Of course, all of this takes place within the context of a Declaration of Independence, which amounts to a national and international lawyer’s brief against George III. The English King is here indicted for violating those “self-evident” rights—through impressment, confiscation, taxation. In a long bill of particulars, Jefferson is so un-egalitarian that he refers to the British employment of “savage” Indian warriors against the Americans.
But, if he thinks the Indians are “savage,” what then does he mean by “all men are created equal”? Remember that Jefferson is a highly educated 18th-century rhetorician. That means that everything in his “declaration” will be linked to its main thrust. The main thrust is “independence,” independence from England. Jefferson is speaking as a prosecutor, and King George III is in the dock.

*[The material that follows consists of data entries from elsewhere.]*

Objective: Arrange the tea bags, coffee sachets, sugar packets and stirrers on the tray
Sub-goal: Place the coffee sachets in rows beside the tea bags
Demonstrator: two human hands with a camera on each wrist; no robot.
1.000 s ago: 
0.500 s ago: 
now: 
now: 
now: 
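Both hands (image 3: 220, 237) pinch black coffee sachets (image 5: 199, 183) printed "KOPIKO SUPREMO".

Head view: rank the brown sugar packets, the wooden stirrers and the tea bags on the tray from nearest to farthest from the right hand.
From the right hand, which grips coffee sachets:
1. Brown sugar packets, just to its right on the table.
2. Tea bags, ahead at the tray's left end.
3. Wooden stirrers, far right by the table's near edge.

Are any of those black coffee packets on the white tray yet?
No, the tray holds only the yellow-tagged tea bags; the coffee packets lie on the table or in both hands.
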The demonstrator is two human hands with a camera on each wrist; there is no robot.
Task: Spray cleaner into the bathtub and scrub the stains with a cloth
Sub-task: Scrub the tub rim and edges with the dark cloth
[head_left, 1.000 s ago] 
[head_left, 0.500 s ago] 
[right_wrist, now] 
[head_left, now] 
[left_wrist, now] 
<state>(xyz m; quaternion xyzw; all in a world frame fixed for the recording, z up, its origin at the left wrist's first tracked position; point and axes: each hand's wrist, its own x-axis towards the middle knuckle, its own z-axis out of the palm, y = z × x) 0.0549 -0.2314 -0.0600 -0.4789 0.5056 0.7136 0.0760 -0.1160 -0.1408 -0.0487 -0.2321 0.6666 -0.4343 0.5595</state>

In this specific context, what “all men are created equal” means is that Americans, under “nature’s god,” are not naturally inferior to Englishmen. Americans are “equally” entitled to independence from England as Englishmen would be if they wished to kiss America goodbye. The phrase also implies that Americans are “equally” as capable of governing themselves as Englishmen are, and, based upon his Notes on Virginia, it is clear that Jefferson thought more so. Perhaps above all, it must be remembered that the Declaration is not self-expression on Jefferson’s part. He knew that he had to craft a document for which Americans would be willing to risk their lives to sign, one that would be credible not only to American educated opinion but to educated opinion abroad.
There is a kind of cool 18th-century poetry in the language of the final and Tenth Amendment to the Bill of Rights: “The powers not delegated to the United States by the Constitution, nor prohibited by it to the States, are reserved to the States respectively, or to the people.” Very high on the conservative agenda should be the restoration of this spirit of limited government. We should, as I would put it, reacquire these founding documents, most importantly by understanding their language—which derives from an American political tradition that can be discerned in the colonial constitutions of the various nascent states, which can be discerned in the Mayflower Compact, crafted just off the shore, and from thence goes back to 1688 and the classical traditions of republican thought.